• **WHAT THIS TASK INVOLVES**
Could you restate the data below word for word, without its pictures?

%%

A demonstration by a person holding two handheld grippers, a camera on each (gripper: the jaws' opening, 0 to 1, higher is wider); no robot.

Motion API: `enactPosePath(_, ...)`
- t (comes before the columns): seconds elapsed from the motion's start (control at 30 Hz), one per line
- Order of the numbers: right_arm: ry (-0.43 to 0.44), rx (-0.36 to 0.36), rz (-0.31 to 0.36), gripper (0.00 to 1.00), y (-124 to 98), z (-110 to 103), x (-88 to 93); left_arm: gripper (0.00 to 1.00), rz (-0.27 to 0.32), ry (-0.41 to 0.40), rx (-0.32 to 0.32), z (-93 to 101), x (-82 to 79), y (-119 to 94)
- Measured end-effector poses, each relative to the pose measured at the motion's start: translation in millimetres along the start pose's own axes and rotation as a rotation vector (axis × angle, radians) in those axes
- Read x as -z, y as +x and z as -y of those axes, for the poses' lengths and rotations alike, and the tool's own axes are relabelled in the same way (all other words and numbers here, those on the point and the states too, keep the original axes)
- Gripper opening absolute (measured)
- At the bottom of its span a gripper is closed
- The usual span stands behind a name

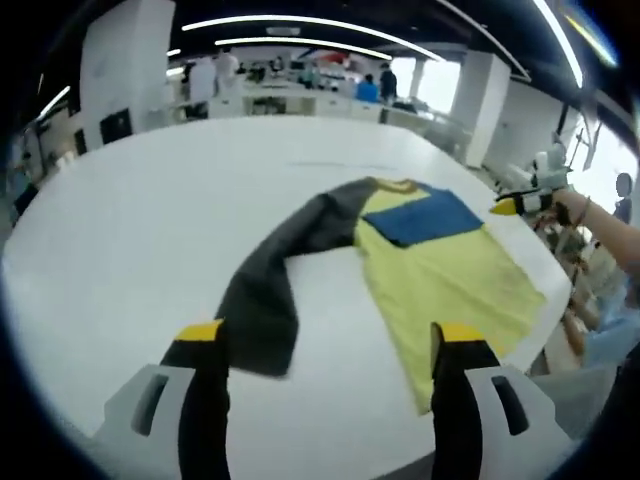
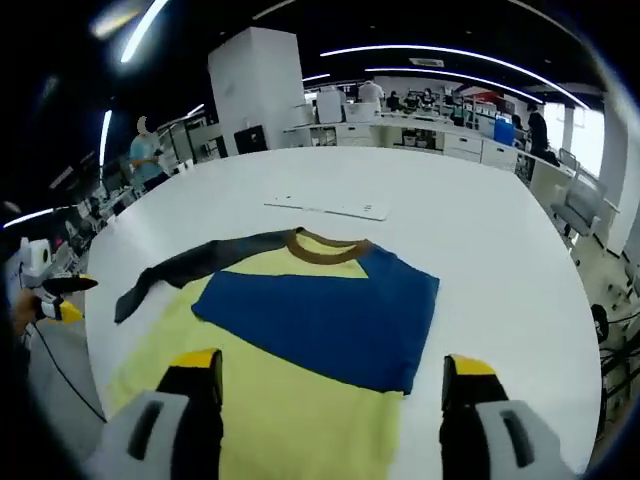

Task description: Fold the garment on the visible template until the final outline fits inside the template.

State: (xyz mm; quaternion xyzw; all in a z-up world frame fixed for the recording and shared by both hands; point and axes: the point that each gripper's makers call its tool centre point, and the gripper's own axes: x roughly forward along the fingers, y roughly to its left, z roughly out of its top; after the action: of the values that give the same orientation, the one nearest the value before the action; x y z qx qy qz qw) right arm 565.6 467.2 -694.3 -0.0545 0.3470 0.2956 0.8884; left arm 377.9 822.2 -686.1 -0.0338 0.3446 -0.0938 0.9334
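Lying flat on white counter (image 1: 120, 250), centre of frame: garment (image 1: 440, 270), one dark sleeve (image 1: 265, 290) trailing lower left. Hovering with jaws apart, empty: left gripper (image 1: 330, 350), right gripper (image 2: 330, 375). Likely handling light, limp, drapey; pinching sleeve cuff or hem edge advised.

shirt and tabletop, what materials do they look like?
Shirt: soft knit fabric, matte; it drapes and wrinkles, and its dark sleeve lies limp. Probably cotton jersey, fibre unclear. Table: smooth hard white surface with faint sheen, likely laminate or painted board.
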Motion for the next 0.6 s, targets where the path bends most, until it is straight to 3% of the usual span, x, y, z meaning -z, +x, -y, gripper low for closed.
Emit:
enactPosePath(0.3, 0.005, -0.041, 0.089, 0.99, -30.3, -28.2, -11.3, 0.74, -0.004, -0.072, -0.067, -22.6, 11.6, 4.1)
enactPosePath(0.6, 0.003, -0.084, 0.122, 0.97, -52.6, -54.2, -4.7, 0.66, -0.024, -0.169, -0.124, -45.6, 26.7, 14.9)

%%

• **RESPONSE TO THE TASK**
A demonstration by a person holding two handheld grippers, a camera on each (gripper: the jaws' opening, 0 to 1, higher is wider); no robot.

Motion API: `enactPosePath(_, ...)`
- t (comes before the columns): seconds elapsed from the motion's start (control at 30 Hz), one per line
- Order of the numbers: right_arm: ry (-0.43 to 0.44), rx (-0.36 to 0.36), rz (-0.31 to 0.36), gripper (0.00 to 1.00), y (-124 to 98), z (-110 to 103), x (-88 to 93); left_arm: gripper (0.00 to 1.00), rz (-0.27 to 0.32), ry (-0.41 to 0.40), rx (-0.32 to 0.32), z (-93 to 101), x (-82 to 79), y (-119 to 94)
- Measured end-effector poses, each relative to the pose measured at the motion's start: translation in millimetres along the start pose's own axes and rotation as a rotation vector (axis × angle, radians) in those axes
- Read x as -z, y as +x and z as -y of those axes, for the poses' lengths and rotations alike, and the tool's own axes are relabelled in the same way (all other words and numbers here, those on the point and the states too, keep the original axes)
- Gripper opening absolute (measured)
- At the bottom of its span a gripper is closed
- The usual span stands behind a name


Task description: Fold the garment on the visible template until the final outline fits inside the template.

State: (xyz mm; quaternion xyzw; all in a z-up world frame fixed for the recording and shared by both hands; point and axes: the point that each gripper's makers call its tool centre point, and the gripper's own axes: x roughly forward along the fingers, y roughly to its left, z roughly out of its top; after the action: of the values that give the same orientation, the one nearest the value before the action; x y z qx qy qz qw) right arm 565.6 467.2 -694.3 -0.0545 0.3470 0.2956 0.8884; left arm 377.9 822.2 -686.1 -0.0338 0.3446 -0.0938 0.9334
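Lying flat on white counter (image 1: 120, 250), centre of frame: garment (image 1: 440, 270), one dark sleeve (image 1: 265, 290) trailing lower left. Hovering with jaws apart, empty: left gripper (image 1: 330, 350), right gripper (image 2: 330, 375). Likely handling light, limp, drapey; pinching sleeve cuff or hem edge advised.

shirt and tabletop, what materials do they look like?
Shirt: soft knit fabric, matte; it drapes and wrinkles, and its dark sleeve lies limp. Probably cotton jersey, fibre unclear. Table: smooth hard white surface with faint sheen, likely laminate or painted board.
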Motion for the next 0.6 s, targets where the path bends most, until it is straight to 3% of the usual span, x, y, z meaning -z, +x, -y, gripper low for closed.
Emit:
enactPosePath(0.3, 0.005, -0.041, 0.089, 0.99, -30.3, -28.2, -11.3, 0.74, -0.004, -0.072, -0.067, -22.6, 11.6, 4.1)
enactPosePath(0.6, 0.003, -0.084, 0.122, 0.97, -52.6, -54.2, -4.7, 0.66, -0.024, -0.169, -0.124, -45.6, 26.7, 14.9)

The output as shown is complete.